Life in Death in Life

"What caught my eye was a cluster of chickweed seedlings colored the new green of springtime, so bright they seemed to glow. They were growing in the loam inside the knothole. Far above the ground, a hole made by decay in a living tree had become a cold frame, a natural greenhouse that let in light and kept out frost. Life in death in life."

Speaker: Margaret Renkl (Narrator) | Context: From “The Knothole” (Winter, Week 11), where a winter walk yields a hidden greenhouse thriving inside a decaying oak.

Analysis: The image of luminous seedlings nested in rot compresses an ecological truth into a single, unforgettable emblem of Cycles of Life, Death, and Renewal. Syntax mirrors the ecology: phrases accrete like layers of humus, culminating in the refrain-like “Life in death in life,” a paradox that reads as both mantra and thesis. Renkl’s observation offers an antidote to despair by showing decay as a generative medium rather than an endpoint. The knothole becomes a miniature sanctuary, proof that life’s tenacity is not sentimental but structural.


The Thing with Feathers

"I am far from feeling any confidence in the future, but when I look at the busy tableau before me, something flutters inside—something that feels just a little bit like hope."

Speaker: Margaret Renkl (Narrator) | Context: Final sentence of “The Thing with Feathers” (Fall, Week 13), as bluebirds test an old nest box while construction workers raise a new house next door.

Analysis: Renkl refuses easy consolation, locating hope not in certainty but in sensation—“something that feels”—and anchoring it in the co-presence of birds and builders. The word “flutters” fuses inner life with avian life, an embodied echo of Dickinson’s metaphor while keeping hope literal and local. This closing image braids Grief, Hope, and Environmental Change with Aging, Family, and the Passage of Time, holding human industry and wild persistence in a single frame. The sentence’s modesty is its power: a small, earned hope feels truer than a grand pronouncement.


Thematic Quotes

The Human-Nature Connection

The Cure for Anxiety

"The natural world’s perfect indifference has always been the best cure for my own anxieties. Every living thing—every bird and mammal and reptile and amphibian, every tree and shrub and flower and moss—is pursuing its own vital purpose, a purpose that sets my human concerns in a larger context."
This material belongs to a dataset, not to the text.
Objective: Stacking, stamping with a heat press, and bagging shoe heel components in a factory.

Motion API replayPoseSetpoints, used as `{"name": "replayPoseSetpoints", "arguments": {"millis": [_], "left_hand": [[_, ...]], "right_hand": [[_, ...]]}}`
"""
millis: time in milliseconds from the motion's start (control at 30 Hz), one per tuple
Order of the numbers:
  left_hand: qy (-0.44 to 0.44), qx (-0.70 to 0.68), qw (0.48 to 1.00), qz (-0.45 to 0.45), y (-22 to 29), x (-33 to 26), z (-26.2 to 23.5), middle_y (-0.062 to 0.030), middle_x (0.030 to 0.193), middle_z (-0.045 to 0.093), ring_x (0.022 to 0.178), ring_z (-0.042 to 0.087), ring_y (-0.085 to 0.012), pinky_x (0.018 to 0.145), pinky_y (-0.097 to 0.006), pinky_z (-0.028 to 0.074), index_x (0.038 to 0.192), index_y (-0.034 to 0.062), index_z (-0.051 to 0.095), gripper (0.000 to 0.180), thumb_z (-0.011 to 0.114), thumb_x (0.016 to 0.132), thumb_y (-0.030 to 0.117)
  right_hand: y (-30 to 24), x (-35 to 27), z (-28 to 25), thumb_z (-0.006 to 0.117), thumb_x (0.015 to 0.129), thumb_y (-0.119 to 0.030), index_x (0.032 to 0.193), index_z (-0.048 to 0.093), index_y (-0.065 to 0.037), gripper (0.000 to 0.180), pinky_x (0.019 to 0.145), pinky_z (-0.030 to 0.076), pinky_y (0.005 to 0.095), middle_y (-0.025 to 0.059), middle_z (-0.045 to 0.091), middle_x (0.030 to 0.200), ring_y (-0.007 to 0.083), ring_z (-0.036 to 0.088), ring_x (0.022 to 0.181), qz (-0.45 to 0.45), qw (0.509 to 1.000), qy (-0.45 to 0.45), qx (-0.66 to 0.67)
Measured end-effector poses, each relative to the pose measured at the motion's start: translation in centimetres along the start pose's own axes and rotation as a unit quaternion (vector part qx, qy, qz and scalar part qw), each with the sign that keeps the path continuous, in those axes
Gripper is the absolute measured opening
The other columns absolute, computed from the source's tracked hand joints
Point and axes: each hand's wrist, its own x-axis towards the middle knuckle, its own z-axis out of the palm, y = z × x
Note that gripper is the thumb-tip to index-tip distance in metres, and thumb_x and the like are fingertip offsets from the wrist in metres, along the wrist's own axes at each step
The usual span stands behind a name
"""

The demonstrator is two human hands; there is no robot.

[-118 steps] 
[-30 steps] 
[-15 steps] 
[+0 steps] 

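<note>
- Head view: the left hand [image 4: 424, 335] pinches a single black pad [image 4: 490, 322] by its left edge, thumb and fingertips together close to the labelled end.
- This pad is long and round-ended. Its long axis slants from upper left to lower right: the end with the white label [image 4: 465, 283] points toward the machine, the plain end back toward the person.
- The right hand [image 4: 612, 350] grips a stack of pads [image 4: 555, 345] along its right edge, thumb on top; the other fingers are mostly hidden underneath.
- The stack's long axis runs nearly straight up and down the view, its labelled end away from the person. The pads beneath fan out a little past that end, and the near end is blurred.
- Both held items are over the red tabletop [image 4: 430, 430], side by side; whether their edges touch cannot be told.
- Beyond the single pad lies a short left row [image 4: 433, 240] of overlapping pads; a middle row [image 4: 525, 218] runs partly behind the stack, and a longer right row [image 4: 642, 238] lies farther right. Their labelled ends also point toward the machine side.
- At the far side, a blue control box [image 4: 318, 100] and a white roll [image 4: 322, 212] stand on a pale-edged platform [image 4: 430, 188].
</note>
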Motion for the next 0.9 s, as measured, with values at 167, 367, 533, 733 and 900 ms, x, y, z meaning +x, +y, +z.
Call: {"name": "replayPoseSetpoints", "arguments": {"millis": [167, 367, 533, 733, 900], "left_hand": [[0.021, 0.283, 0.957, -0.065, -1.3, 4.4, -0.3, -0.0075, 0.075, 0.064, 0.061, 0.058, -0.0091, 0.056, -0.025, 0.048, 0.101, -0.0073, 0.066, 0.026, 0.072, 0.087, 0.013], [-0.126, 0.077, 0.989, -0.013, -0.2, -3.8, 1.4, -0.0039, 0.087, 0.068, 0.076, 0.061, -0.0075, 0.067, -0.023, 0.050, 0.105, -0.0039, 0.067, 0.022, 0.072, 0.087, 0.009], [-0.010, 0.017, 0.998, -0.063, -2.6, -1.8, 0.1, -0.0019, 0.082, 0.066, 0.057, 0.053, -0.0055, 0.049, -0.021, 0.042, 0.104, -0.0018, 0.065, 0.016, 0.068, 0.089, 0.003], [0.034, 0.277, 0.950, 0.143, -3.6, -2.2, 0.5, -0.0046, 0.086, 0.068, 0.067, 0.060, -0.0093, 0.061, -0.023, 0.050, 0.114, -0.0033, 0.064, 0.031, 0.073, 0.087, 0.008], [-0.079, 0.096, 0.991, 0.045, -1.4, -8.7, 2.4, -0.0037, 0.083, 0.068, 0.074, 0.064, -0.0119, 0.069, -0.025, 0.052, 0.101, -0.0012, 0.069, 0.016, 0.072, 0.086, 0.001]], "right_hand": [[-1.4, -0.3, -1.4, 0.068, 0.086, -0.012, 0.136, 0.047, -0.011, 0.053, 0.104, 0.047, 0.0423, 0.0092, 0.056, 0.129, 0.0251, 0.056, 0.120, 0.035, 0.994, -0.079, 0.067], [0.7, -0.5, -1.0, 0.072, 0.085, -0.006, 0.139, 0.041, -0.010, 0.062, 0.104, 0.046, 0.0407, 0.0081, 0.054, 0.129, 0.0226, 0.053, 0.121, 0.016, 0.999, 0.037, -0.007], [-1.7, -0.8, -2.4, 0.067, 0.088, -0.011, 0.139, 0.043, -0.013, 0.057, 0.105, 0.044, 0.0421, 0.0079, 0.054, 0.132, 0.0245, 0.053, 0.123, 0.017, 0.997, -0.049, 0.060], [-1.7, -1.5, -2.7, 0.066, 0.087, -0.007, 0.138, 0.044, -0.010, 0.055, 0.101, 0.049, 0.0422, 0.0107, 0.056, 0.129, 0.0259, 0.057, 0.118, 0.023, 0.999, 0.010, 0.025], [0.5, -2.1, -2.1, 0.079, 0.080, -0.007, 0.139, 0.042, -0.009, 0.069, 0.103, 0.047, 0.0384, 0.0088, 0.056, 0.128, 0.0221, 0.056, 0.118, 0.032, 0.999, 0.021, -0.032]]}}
Speaker: Margaret Renkl (Narrator) | Context: From “The Beautiful World beside the Broken One” (Spring, Week 4), after recovery from illness and doom-laden headlines.

Analysis: Paradoxically, it is nature’s indifference—not its affection—that steadies Renkl, decentering the human drama and restoring scale. The catalog of beings builds a litany of purpose, echoing a creation hymn that re-situates the self within a wider ecology of intent. The idea reframes “escape” as clarity; attention to other lives returns the world to proportion. Stylistically, the sentence’s accumulating list enacts the abundance it describes, turning enumeration into relief.


The Work of Attention

"To pay attention, this is our endless and proper work."

Speaker: Mary Oliver | Context: Epigraph that sets the book’s poetic and ethical lineage.

Analysis: Oliver’s imperative consecrates watchfulness as vocation, aligning Renkl with a literary tradition that treats observation as discipline and devotion. The phrase “endless and proper” yokes the infinite to the ordinary, elevating daily noticing to a lifelong craft. As a framing device, it primes the essays to read as a liturgy of looking, where small acts accrue moral weight. The stark simplicity of the line—no ornament, only charge—becomes the book’s working rule.


Cycles of Life, Death, and Renewal

The Tragedy of Clinging Beauty

"Apocalyptic stories always get the apocalypse wrong. The tragedy is not the failed world’s barren ugliness. The tragedy is its clinging beauty even as it fails."

Speaker: Margaret Renkl (Narrator) | Context: From “Who Will Mourn Them When They Are Gone?” (Spring, Week 2), reflecting on vanishing species and environmental grief.

Analysis: Renkl overturns the usual wasteland image of apocalypse, insisting that loss is most piercing when beauty persists alongside decline. “Clinging beauty” personifies the world as both resilient and imperiled, heightening pathos through irony: the loveliness that remains makes mourning sharper. The observation captures the book’s tonal braid—rapture and lament in the same breath—resisting numbness. It shifts catastrophe from a future fantasy to a present condition, demanding a more watchful grief.


The Purpose of a Messy Yard

"Year by year, the creatures who share this yard have been teaching me the value of an untidy garden."

Speaker: Margaret Renkl (Narrator) | Context: From “The Winter Garden” (Winter, Week 5), explaining why she leaves stalks, leaves, and brush for habitat and food.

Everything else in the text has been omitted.